-- Data block follows --
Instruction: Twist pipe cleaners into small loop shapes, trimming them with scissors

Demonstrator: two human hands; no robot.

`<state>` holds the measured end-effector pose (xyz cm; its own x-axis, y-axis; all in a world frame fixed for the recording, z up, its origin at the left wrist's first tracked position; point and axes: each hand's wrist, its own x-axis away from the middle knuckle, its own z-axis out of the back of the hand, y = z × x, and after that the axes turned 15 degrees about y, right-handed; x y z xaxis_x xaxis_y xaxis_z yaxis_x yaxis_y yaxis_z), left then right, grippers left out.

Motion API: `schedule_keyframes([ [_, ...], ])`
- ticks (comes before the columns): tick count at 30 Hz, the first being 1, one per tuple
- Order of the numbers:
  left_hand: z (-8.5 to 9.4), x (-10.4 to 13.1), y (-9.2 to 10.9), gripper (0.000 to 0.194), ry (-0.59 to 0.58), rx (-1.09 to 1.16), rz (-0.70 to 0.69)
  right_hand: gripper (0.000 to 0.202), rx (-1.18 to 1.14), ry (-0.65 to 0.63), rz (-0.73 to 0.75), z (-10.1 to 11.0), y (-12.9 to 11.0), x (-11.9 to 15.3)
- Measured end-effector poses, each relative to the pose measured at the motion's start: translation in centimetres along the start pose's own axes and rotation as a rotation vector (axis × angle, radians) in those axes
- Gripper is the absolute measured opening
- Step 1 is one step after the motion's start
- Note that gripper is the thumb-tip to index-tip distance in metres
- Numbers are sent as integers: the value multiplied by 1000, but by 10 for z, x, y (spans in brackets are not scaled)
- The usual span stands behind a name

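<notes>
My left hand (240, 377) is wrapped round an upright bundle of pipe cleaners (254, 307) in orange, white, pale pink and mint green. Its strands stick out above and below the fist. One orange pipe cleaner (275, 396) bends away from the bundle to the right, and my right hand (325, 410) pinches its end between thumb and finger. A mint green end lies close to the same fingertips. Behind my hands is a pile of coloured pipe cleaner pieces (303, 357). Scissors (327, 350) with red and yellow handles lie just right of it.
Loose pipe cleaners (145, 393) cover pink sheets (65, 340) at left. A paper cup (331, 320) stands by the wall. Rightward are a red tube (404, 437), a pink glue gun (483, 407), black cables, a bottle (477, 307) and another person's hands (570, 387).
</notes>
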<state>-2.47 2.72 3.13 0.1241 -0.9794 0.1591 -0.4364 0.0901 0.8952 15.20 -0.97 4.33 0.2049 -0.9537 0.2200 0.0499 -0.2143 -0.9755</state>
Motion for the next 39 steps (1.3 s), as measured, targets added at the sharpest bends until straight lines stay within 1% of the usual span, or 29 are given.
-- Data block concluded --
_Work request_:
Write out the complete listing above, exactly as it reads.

_Task result_:
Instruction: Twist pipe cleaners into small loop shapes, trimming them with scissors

Demonstrator: two human hands; no robot.

`<state>` holds the measured end-effector pose (xyz cm; its own x-axis, y-axis; all in a world frame fixed for the recording, z up, its origin at the left wrist's first tracked position; point and axes: each hand's wrist, its own x-axis away from the middle knuckle, its own z-axis out of the back of the hand, y = z × x, and after that the axes turned 15 degrees about y, right-handed; x y z xaxis_x xaxis_y xaxis_z yaxis_x yaxis_y yaxis_z), left then right, grippers left out.

Motion API: `schedule_keyframes([ [_, ...], ])`
- ticks (comes before the columns): tick count at 30 Hz, the first being 1, one per tuple
- Order of the numbers:
  left_hand: z (-8.5 to 9.4), x (-10.4 to 13.1), y (-9.2 to 10.9), gripper (0.000 to 0.194), ry (-0.59 to 0.58), rx (-1.09 to 1.16), rz (-0.70 to 0.69)
  right_hand: gripper (0.000 to 0.202), rx (-1.18 to 1.14), ry (-0.65 to 0.63), rz (-0.73 to 0.75), z (-10.1 to 11.0), y (-12.9 to 11.0), x (-11.9 to 15.3)
- Measured end-effector poses, each relative to the pose measured at the motion's start: translation in centimetres along the start pose's own axes and rotation as a rotation vector (axis × angle, radians) in those axes
- Gripper is the absolute measured opening
- Step 1 is one step after the motion's start
- Note that gripper is the thumb-tip to index-tip distance in metres
- Numbers are sent as integers: the value multiplied by 1000, but by 10 for z, x, y (spans in brackets are not scaled)
- The usual span stands behind a name

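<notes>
My left hand (240, 377) is wrapped round an upright bundle of pipe cleaners (254, 307) in orange, white, pale pink and mint green. Its strands stick out above and below the fist. One orange pipe cleaner (275, 396) bends away from the bundle to the right, and my right hand (325, 410) pinches its end between thumb and finger. A mint green end lies close to the same fingertips. Behind my hands is a pile of coloured pipe cleaner pieces (303, 357). Scissors (327, 350) with red and yellow handles lie just right of it.
Loose pipe cleaners (145, 393) cover pink sheets (65, 340) at left. A paper cup (331, 320) stands by the wall. Rightward are a red tube (404, 437), a pink glue gun (483, 407), black cables, a bottle (477, 307) and another person's hands (570, 387).
</notes>
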<state>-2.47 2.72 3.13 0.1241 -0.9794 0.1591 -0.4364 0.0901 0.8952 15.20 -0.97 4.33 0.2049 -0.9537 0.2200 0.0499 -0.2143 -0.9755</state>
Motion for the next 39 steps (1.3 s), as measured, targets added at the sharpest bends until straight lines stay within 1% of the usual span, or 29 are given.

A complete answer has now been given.